Task requirements:
Give back, exactly as written, the lines from the first line of the data below through the line with "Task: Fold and", and omit the pictures.

Items from a dataset:
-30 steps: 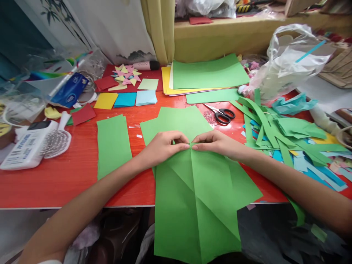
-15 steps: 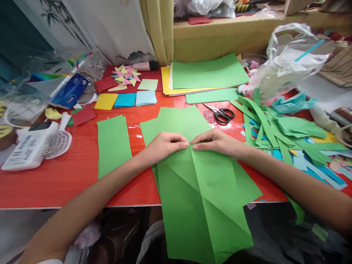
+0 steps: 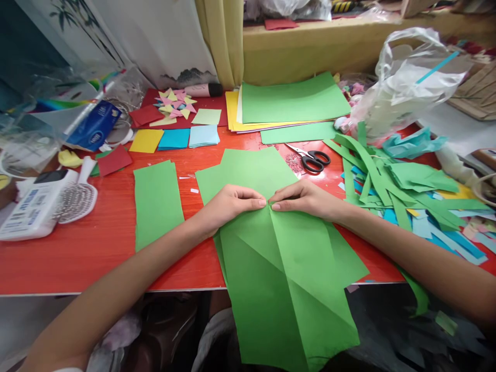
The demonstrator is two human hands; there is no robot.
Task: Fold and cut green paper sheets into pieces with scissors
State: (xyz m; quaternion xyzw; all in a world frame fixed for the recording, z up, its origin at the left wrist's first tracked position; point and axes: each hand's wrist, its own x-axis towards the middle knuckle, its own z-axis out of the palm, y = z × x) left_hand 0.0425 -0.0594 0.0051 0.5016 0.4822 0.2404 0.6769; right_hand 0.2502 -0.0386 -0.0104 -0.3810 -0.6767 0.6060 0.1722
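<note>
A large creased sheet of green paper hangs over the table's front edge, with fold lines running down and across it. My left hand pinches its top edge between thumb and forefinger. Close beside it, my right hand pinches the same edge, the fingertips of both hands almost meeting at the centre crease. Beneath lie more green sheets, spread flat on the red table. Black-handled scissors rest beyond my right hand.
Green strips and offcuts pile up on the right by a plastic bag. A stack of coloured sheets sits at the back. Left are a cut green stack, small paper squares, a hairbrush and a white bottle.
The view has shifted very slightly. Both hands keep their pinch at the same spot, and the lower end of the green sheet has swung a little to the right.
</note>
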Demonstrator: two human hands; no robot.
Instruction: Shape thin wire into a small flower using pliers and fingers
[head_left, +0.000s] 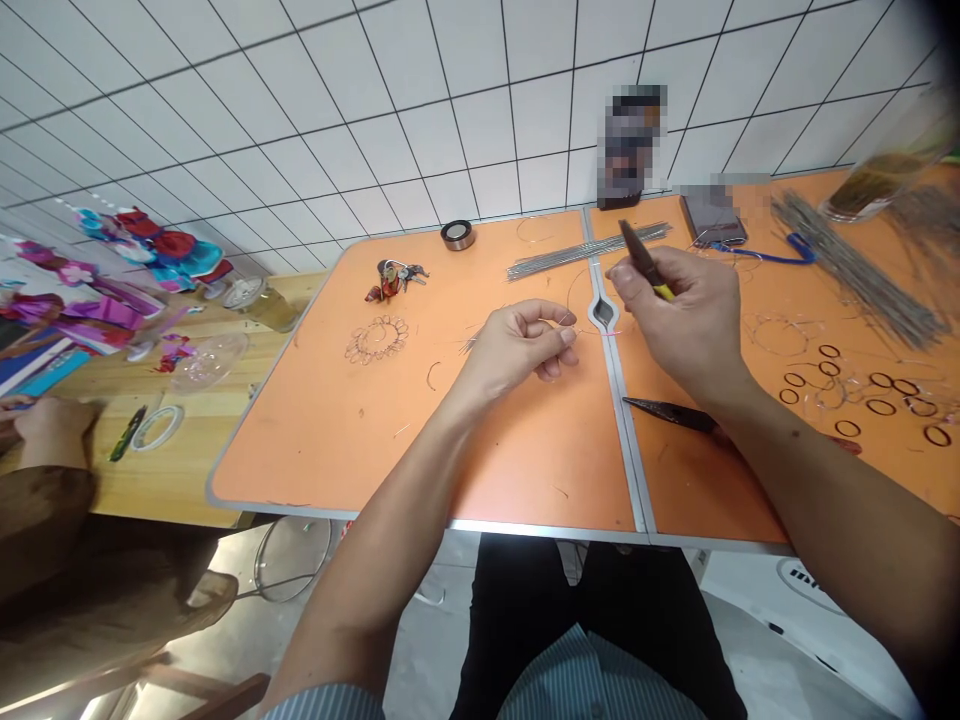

Response to the task:
-30 steps: 
-15 steps: 
+0 steps: 
The demonstrator is two human hands; there is no robot.
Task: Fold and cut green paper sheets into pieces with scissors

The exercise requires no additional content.